Single by Sean Paul featuring Keyshia Cole

from the album Step Up (Original Soundtrack)
- Released: 6 June 2006
- Length: 4:04
- Label: Atlantic; VP;
- Songwriters: Sean Henriques; Donovan Bennett; Nigel Staff;
- Producer: Donovan Bennett

Sean Paul singles chronology
| "Never Gonna Be the Same" (2006) | "(When You Gonna) Give It Up to Me" (2006) | "Break It Off" (2006) |

Keyshia Cole singles chronology
| "Love" (2006) | "(When You Gonna) Give It Up to Me" (2006) | "Last Night" (2007) |

= (When You Gonna) Give It Up to Me =

2006 single by Sean Paul

"(When You Gonna) Give It Up to Me" (known as "Give It Up to Me" in its solo version) is a song written by Jamaican rapper Sean Paul for his third album, The Trinity (2005).
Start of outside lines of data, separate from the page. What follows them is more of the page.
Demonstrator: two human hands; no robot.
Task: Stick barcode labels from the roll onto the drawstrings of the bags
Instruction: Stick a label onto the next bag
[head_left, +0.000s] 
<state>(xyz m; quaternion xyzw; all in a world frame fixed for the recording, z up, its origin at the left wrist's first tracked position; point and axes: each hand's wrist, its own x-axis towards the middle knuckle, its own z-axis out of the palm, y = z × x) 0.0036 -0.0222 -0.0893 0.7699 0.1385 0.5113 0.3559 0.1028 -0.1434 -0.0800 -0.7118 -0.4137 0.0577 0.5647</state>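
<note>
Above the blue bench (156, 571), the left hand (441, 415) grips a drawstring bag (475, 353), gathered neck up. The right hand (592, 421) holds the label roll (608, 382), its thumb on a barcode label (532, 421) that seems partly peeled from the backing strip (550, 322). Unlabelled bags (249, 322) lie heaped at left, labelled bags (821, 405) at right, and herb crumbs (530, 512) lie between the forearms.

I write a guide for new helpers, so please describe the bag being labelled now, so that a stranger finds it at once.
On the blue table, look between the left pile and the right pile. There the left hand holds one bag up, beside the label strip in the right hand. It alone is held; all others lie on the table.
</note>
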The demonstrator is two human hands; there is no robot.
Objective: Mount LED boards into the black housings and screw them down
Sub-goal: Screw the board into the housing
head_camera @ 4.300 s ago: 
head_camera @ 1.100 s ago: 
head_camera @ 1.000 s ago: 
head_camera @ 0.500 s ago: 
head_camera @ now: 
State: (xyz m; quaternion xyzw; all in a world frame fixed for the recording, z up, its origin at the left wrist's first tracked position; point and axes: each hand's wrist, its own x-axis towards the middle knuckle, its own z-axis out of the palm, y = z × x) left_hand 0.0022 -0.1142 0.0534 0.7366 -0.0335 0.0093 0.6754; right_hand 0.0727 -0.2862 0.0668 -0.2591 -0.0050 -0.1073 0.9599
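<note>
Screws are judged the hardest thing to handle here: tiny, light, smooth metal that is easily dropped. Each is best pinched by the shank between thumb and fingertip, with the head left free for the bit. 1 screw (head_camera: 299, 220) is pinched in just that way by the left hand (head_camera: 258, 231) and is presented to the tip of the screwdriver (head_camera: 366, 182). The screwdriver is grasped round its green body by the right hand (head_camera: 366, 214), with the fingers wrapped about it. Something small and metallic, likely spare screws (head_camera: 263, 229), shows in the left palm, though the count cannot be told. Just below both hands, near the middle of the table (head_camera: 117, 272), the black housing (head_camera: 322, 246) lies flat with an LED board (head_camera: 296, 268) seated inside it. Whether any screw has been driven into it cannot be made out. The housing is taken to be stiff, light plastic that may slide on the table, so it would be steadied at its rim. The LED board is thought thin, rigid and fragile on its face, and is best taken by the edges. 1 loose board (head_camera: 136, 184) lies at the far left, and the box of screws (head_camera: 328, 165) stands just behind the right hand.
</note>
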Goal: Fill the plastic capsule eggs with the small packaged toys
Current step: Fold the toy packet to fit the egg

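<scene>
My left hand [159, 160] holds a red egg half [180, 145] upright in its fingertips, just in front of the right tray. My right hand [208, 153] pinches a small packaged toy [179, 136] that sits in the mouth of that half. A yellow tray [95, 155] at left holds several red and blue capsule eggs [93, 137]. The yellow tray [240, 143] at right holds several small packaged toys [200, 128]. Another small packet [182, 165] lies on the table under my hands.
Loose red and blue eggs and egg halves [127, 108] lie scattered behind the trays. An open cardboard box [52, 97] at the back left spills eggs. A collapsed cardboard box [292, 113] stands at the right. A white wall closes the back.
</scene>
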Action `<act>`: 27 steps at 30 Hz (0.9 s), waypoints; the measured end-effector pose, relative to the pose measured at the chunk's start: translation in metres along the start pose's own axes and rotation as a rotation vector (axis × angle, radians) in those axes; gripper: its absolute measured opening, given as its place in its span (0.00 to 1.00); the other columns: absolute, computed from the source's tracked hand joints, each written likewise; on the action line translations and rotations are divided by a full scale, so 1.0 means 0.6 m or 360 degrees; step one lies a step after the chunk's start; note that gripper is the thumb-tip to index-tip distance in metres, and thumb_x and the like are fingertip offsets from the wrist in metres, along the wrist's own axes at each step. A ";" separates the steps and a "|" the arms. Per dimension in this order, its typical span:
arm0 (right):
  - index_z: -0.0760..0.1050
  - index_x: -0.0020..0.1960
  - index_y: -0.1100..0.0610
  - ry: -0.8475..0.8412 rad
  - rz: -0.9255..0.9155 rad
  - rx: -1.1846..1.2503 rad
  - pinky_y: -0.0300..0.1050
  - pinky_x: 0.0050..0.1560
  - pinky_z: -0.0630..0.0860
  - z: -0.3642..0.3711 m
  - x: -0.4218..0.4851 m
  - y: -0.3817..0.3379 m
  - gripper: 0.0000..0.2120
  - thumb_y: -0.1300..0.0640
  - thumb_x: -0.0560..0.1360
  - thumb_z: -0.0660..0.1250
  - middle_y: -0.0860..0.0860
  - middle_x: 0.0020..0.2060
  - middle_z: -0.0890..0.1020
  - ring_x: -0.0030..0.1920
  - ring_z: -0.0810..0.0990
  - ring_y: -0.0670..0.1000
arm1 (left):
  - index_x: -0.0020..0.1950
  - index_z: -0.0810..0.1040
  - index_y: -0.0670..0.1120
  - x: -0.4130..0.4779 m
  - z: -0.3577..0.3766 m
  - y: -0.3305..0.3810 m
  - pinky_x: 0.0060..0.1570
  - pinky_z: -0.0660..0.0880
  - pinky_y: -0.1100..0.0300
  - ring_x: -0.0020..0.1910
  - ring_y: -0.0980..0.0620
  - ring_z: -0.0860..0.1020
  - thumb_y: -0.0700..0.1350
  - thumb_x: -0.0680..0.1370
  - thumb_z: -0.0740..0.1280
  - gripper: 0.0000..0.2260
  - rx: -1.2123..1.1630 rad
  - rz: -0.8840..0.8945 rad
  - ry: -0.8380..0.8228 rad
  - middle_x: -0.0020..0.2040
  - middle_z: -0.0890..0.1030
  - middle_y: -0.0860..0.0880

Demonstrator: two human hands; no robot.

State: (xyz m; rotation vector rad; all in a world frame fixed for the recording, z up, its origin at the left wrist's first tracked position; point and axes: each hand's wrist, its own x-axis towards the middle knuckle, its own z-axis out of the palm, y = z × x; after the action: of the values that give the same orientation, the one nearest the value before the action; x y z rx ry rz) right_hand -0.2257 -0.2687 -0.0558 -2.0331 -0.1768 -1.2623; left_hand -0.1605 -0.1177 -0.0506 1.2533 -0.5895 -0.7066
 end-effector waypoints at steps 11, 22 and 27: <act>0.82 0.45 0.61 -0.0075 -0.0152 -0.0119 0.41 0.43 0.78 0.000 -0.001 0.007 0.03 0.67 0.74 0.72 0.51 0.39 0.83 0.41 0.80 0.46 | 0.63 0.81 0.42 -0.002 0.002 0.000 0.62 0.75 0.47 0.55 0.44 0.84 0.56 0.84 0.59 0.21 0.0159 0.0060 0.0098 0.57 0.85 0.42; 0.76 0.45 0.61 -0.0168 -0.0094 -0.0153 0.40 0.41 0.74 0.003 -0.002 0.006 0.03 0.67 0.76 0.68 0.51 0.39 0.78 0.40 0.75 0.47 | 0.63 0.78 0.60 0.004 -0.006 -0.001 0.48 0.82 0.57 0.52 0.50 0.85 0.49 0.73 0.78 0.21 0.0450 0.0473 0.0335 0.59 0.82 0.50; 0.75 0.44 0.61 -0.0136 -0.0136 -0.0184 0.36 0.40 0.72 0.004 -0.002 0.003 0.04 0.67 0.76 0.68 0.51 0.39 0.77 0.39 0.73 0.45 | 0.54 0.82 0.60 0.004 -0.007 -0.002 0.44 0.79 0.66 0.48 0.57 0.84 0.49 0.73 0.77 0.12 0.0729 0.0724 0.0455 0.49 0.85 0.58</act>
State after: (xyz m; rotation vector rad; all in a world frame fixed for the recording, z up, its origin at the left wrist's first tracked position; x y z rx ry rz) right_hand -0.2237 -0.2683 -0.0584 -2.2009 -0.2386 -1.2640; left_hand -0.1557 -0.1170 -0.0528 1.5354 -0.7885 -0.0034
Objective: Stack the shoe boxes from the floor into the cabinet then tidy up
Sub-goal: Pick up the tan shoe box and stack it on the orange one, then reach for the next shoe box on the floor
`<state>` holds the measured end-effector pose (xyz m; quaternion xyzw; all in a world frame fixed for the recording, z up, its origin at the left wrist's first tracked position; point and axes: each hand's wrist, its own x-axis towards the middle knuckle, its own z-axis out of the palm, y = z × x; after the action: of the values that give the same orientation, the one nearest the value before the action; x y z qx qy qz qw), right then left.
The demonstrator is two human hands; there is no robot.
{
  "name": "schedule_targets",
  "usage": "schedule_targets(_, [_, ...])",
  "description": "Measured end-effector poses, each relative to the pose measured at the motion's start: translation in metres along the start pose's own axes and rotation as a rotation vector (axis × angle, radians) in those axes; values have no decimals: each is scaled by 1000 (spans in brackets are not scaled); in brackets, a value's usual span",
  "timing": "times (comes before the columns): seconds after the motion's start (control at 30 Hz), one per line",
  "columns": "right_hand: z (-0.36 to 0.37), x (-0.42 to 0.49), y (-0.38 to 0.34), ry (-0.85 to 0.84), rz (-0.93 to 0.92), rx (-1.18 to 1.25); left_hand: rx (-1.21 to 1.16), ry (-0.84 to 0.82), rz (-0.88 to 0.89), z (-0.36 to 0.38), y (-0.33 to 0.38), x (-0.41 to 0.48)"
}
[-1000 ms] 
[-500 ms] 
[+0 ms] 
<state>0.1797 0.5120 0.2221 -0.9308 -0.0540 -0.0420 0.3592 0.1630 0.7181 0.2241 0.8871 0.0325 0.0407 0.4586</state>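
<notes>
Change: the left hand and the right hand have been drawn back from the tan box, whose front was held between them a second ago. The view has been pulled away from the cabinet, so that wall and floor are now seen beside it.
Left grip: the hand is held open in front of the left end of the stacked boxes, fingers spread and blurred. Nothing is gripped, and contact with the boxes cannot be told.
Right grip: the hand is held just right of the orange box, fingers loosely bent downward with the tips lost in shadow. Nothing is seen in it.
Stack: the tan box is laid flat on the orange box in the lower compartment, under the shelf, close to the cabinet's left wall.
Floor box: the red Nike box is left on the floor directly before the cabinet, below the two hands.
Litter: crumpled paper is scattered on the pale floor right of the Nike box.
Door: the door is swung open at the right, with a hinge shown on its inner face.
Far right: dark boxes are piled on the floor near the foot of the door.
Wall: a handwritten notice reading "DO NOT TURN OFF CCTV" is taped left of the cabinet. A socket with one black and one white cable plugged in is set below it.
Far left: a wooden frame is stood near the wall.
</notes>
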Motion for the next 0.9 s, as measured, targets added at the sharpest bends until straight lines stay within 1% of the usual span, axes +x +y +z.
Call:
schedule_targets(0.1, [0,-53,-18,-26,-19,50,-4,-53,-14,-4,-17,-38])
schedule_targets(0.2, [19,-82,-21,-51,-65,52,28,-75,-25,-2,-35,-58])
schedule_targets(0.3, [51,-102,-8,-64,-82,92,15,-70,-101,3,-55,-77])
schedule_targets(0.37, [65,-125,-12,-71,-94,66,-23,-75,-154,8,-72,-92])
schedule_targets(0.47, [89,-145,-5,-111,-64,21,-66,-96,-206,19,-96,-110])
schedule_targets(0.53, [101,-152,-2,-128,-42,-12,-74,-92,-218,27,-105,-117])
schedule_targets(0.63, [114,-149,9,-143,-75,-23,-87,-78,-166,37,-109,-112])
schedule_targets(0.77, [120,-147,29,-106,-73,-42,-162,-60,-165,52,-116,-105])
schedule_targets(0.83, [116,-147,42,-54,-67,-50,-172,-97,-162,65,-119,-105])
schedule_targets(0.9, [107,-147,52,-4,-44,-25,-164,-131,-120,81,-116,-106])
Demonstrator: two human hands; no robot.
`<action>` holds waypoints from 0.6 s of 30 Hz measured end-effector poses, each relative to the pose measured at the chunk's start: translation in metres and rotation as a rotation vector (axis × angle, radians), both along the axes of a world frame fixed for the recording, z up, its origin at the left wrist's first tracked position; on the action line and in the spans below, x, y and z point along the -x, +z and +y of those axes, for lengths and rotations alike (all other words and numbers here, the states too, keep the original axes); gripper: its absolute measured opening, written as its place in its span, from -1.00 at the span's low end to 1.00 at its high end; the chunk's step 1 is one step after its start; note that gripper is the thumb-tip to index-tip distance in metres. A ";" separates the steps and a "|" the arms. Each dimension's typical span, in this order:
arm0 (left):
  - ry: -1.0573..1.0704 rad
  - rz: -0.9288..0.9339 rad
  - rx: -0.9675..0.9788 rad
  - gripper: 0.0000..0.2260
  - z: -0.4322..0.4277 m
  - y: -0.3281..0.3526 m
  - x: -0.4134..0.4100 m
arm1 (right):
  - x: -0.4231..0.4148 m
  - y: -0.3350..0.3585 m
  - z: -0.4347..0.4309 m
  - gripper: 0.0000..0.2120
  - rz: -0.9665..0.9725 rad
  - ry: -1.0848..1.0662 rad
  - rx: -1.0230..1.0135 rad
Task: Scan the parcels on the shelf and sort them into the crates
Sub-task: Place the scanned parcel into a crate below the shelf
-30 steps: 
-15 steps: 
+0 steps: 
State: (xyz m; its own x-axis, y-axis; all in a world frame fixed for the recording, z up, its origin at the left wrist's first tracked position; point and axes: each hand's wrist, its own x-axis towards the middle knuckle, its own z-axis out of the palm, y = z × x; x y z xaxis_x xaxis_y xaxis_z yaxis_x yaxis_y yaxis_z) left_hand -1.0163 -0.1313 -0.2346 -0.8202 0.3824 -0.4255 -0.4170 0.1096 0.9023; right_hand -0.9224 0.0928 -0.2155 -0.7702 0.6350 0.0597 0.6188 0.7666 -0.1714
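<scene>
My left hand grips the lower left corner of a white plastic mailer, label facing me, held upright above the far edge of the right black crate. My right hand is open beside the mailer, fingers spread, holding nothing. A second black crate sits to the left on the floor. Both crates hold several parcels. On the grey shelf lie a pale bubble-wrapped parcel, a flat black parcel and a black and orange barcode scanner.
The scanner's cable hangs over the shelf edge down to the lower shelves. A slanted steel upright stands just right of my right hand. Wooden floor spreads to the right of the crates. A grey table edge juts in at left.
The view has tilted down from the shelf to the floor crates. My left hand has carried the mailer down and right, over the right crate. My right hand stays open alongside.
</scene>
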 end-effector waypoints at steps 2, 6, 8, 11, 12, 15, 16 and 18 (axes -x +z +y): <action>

The single meant to be released after "Temperature" was "Breakout" but was switched to "Give It Up to Me" to promote the film Step Up (2006). It was the fourth US single to be taken from the album and the fifth UK single. The version released as a single ("(When You Gonna) Give It Up to Me") is a collaboration with Keyshia Cole and is from the Step Up film soundtrack. Despite The Trinity being re-released just before the single release, the version with Keyshia Cole does not appear on the album despite a "radio version" being added.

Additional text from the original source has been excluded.